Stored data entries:
*** Block opens ***

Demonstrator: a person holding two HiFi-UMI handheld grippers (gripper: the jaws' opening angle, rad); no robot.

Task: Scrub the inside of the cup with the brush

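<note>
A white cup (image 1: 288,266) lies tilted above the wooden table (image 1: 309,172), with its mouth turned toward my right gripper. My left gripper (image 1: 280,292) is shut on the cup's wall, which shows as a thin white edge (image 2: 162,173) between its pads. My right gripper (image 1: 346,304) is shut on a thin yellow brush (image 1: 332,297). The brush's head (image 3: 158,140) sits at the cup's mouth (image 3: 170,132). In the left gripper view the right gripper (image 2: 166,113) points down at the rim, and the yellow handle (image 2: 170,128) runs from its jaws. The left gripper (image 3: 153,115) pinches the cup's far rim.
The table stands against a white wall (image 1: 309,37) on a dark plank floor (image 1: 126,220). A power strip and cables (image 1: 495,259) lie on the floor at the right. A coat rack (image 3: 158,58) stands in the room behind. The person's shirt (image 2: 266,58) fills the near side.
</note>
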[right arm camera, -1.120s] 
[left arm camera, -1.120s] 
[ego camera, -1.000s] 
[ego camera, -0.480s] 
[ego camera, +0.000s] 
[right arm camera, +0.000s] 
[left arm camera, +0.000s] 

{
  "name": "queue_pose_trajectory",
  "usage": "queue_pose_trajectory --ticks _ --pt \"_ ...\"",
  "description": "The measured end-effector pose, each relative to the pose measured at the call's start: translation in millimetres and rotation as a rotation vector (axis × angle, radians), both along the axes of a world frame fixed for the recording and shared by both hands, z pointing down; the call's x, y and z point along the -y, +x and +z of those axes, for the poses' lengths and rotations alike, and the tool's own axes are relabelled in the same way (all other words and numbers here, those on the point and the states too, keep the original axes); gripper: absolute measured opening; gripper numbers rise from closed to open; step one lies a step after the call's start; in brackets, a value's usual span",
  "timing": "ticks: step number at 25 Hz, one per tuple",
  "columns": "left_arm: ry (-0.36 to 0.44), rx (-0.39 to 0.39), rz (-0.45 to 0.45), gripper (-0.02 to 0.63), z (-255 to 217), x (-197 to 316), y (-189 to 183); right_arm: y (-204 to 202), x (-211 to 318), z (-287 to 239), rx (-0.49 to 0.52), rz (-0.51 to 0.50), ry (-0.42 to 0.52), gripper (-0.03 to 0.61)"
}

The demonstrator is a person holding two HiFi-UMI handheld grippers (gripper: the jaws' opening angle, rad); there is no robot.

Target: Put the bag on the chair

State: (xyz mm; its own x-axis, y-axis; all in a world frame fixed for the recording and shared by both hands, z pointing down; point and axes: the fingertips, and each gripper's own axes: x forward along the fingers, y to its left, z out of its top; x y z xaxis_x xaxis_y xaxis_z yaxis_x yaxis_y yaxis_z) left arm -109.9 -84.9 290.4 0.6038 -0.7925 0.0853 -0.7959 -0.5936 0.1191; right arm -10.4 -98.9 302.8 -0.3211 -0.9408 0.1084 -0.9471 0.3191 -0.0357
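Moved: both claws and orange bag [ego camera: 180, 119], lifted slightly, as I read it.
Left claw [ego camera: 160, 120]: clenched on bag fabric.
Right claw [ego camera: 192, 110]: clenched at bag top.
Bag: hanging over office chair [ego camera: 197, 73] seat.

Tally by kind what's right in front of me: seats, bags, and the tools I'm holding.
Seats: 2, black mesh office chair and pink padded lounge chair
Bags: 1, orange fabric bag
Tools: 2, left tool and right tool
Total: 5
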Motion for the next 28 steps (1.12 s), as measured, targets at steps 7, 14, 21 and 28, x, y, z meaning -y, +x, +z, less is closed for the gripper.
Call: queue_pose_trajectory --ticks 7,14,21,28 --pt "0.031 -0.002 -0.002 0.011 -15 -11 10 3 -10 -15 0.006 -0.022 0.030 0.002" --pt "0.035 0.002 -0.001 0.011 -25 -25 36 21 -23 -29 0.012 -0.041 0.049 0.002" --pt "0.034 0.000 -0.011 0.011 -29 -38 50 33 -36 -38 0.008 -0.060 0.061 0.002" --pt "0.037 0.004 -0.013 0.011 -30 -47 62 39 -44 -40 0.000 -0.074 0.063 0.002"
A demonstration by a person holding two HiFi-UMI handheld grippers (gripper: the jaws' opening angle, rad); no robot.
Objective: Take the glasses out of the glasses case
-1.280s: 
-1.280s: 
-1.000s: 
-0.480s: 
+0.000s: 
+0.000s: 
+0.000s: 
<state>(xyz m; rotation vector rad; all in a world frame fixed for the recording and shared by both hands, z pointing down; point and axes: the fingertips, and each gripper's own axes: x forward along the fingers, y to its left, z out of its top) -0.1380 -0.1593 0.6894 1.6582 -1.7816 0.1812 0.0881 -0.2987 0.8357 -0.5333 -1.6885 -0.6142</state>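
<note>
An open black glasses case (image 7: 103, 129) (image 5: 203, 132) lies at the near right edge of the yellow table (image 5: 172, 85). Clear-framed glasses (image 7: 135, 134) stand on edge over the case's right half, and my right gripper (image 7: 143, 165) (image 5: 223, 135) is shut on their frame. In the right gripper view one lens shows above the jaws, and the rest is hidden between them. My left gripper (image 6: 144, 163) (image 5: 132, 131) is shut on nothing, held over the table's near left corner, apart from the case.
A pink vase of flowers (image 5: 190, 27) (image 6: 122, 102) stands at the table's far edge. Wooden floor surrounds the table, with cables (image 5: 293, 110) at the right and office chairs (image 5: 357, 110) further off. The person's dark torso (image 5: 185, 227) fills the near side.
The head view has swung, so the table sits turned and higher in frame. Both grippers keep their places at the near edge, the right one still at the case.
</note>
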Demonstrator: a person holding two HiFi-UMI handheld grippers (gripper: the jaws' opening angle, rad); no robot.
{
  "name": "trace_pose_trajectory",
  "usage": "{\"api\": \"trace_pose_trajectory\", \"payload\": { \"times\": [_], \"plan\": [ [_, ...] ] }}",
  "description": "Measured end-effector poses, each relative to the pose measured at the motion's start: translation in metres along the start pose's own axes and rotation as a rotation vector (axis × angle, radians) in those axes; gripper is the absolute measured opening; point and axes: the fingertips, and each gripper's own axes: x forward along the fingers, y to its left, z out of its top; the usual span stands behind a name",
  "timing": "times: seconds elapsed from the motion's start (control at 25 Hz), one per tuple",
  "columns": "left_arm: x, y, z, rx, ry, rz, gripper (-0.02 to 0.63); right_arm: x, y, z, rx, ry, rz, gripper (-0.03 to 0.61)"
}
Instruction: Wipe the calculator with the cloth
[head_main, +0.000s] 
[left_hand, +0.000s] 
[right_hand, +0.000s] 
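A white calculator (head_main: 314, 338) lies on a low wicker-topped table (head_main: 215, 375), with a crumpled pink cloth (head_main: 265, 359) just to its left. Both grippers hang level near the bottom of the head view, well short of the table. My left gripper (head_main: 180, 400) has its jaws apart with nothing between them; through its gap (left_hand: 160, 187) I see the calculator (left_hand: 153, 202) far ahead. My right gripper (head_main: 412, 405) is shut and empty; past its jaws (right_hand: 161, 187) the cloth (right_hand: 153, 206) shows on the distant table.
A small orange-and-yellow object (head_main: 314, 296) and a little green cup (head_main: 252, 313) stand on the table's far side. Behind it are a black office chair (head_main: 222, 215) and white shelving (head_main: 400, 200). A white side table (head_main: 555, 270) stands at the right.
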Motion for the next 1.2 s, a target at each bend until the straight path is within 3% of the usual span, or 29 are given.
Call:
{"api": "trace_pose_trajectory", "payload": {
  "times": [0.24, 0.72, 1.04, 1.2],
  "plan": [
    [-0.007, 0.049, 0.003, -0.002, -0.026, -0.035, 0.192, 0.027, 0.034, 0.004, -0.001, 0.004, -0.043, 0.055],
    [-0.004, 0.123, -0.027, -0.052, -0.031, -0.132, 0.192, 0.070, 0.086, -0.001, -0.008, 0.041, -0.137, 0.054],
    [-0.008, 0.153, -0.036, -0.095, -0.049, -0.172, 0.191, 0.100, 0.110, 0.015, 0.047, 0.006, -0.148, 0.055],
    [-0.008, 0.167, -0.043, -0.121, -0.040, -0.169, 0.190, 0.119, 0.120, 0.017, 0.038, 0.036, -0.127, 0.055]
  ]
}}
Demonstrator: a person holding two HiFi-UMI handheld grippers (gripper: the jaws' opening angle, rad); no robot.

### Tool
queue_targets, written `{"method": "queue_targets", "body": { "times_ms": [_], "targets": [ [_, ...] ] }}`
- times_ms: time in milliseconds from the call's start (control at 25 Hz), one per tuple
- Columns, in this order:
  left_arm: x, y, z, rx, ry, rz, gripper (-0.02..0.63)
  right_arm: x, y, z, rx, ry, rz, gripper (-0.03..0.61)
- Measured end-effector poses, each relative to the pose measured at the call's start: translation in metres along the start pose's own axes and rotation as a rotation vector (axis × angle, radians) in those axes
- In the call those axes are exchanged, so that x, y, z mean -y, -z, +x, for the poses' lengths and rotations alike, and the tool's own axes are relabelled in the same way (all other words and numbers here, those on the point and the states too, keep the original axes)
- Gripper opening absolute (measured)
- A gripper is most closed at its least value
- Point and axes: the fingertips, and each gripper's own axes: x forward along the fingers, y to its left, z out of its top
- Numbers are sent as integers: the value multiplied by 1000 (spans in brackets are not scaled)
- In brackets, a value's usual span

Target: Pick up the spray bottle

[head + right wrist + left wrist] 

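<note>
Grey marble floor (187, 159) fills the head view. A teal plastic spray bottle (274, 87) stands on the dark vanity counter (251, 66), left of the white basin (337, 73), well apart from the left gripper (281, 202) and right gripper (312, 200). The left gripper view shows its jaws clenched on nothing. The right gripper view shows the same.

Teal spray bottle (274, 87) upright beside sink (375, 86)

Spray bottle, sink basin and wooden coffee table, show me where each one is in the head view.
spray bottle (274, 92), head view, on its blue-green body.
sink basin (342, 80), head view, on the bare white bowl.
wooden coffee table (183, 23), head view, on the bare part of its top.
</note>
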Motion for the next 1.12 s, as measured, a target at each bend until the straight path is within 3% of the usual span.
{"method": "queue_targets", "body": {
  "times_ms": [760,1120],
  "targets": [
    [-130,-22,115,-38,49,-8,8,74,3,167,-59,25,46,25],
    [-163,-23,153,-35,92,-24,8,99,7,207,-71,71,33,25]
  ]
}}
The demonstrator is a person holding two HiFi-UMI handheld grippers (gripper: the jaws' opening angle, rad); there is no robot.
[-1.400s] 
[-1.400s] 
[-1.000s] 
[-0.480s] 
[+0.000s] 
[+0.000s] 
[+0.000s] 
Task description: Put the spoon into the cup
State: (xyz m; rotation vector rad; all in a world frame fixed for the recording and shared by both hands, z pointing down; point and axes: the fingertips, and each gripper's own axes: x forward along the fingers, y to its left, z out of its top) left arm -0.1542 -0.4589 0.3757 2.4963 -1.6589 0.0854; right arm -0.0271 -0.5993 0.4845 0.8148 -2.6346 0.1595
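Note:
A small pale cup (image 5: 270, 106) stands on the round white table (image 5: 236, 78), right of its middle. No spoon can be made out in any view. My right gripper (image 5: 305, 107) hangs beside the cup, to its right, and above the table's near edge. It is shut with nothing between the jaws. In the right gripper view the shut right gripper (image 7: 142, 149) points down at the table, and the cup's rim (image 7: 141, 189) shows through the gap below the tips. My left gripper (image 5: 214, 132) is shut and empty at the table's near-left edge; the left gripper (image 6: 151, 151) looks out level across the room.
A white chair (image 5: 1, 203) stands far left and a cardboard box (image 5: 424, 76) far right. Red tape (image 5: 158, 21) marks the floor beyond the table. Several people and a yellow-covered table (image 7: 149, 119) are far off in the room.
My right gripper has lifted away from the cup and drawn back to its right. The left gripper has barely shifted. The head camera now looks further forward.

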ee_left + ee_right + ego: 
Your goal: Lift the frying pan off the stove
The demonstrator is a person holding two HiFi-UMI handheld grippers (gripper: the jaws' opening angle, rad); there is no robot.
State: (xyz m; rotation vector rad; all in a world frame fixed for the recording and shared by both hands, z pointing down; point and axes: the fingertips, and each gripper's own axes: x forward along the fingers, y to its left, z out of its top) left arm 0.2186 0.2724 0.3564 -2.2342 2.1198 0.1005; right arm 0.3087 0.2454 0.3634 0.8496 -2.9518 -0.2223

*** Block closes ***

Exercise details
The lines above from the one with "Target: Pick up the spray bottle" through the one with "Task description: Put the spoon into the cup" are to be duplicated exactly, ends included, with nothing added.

Solution below
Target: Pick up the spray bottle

[head + right wrist + left wrist] 

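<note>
Grey marble floor (187, 159) fills the head view. A teal plastic spray bottle (274, 87) stands on the dark vanity counter (251, 66), left of the white basin (337, 73), well apart from the left gripper (281, 202) and right gripper (312, 200). The left gripper view shows its jaws clenched on nothing. The right gripper view shows the same.

Teal spray bottle (274, 87) upright beside sink (375, 86)

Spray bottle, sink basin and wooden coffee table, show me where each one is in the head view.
spray bottle (274, 92), head view, on its blue-green body.
sink basin (342, 80), head view, on the bare white bowl.
wooden coffee table (183, 23), head view, on the bare part of its top.
</note>
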Motion for the next 1.12 s, as measured, a target at each bend until the straight path is within 3% of the usual span.
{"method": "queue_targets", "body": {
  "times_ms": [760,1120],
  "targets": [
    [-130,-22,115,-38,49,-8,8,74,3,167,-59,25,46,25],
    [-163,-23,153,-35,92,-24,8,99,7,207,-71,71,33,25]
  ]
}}
The demonstrator is a person holding two HiFi-UMI handheld grippers (gripper: the jaws' opening angle, rad); there is no robot.
[-1.400s] 
[-1.400s] 
[-1.000s] 
[-0.480s] 
[+0.000s] 
[+0.000s] 
[+0.000s] 
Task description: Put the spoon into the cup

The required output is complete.